Other imperfections result from the Neo Geo X’s use of software emulation. Gameplay in several scrolling titles like Metal Slug and Cyber-Lip is marred by the specter of screen tearing. Sound emulation is a mixed bag- while music made by the four channel Yamaha YM2610 chip is recreated convincingly, but sound samples such as NAM-1975 ‘s “Do I have to go back To this hell again?” sound especially course. For the most part, the emulation does it best to ape the speed of the original ROM. While slowdown is present, it’s exhibited in the same places as the original MVS titles.
Mercifully, any issues with hardware or the accuracy of emulation are counterbalanced by the Neo Geo X’s built in library of twenty titles. There a reason why SNK’s titles are revered by collectors. The company didn’t dabble in wide variety of genres- focusing on shooters, fighters, and run-and-gun titles. As such, the Neo Geo has some exemplary entries in each genre. Last Resort is an engaging side scrolling shmup, while the inclusion of Art of Fighting, Fatal Fury, Fatal Fury Special, King of Fighters ’95, Real Bout Fatal Fury Special, Samurai Shodown II, and World Heroes Perfect demonstrate SNK’s pugnacious pedigree. Unmistakably, Metal Slug is the system’s killer app, with the underrated Cyber-Lip offering an adequate Contra-clone.

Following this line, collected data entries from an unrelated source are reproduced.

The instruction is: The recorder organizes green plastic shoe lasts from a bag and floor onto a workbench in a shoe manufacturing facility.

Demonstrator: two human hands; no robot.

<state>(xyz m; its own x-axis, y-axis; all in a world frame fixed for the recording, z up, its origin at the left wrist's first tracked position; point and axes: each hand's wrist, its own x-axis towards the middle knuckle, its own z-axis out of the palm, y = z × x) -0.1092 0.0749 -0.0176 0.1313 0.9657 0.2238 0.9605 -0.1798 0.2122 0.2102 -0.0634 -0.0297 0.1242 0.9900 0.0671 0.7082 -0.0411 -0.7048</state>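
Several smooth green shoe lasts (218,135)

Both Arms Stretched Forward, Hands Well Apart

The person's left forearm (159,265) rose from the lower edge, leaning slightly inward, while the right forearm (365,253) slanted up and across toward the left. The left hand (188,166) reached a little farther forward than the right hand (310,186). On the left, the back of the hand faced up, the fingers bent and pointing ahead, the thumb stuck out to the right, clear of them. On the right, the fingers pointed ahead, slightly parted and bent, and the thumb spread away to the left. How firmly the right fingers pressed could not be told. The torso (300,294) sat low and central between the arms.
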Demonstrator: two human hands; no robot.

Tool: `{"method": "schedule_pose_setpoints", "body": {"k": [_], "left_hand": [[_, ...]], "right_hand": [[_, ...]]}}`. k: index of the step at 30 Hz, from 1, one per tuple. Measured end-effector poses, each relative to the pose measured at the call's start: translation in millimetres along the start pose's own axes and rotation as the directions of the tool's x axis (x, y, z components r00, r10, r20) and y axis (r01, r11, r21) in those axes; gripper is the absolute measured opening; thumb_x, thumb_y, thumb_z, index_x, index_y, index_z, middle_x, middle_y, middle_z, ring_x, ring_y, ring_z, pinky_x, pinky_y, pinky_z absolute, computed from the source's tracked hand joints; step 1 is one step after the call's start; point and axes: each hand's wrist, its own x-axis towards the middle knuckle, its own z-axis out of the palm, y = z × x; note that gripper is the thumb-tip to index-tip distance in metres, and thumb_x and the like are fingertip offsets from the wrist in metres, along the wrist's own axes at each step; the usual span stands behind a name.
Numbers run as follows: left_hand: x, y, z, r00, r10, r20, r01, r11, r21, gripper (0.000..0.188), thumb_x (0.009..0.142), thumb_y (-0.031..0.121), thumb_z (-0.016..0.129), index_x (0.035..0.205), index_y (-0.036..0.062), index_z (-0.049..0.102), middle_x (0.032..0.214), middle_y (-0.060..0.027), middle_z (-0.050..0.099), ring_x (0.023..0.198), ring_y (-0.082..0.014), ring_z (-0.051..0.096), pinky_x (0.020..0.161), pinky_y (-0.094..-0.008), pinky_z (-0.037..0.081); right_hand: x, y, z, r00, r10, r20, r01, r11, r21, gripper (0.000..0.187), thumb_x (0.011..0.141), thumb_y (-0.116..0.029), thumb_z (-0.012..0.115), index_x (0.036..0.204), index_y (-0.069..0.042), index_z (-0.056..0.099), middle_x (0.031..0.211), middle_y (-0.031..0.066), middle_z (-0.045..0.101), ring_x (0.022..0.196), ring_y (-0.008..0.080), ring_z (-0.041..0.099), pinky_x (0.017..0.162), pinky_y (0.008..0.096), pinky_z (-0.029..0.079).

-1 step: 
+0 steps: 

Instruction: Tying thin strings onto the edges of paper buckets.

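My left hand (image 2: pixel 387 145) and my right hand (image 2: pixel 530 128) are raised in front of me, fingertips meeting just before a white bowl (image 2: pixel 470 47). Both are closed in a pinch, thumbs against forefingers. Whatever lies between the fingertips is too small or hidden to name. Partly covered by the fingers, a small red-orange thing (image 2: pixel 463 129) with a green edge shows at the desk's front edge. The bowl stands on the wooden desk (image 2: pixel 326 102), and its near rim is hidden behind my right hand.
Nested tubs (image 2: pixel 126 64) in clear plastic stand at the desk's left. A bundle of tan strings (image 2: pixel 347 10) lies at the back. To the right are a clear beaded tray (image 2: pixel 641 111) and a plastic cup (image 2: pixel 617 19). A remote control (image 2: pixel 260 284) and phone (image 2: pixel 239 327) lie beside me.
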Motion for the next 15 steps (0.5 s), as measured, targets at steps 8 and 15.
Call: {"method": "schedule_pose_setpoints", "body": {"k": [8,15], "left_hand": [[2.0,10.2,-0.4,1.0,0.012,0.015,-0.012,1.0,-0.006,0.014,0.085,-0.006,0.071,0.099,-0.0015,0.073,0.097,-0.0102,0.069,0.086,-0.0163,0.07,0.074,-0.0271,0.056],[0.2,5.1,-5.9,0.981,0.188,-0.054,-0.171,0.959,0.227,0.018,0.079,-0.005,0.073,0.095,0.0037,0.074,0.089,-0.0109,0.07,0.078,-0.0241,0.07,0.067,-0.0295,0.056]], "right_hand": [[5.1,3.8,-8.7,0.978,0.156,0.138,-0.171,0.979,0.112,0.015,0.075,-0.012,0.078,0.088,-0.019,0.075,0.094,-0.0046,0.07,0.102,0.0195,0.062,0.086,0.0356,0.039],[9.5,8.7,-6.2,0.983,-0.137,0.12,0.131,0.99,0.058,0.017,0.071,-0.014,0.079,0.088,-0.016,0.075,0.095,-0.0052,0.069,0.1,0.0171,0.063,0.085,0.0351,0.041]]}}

For Wii or PlayStation 3 owners contemplating the procurement of the Neo Geo X, the purchase of the SNK Arcade Classics Volume 1 compilation or SNK’s piecemeal publishing of Neo Geo titles might be a superior substitute. Although players will forgo input schemes which obey Neo Geo tradition, they’ll enjoy gameplay that’s optimized for minimal graphical slowdown and maximized visual fidelity. For those with other consoles or those who have always yearned to own an AES or MVS, the Neo Geo X is a tempting collectible. Offering a unified and standalone method to enjoy SNK’s prodigious library, several failings sully the elation of owning a small piece of arcade history.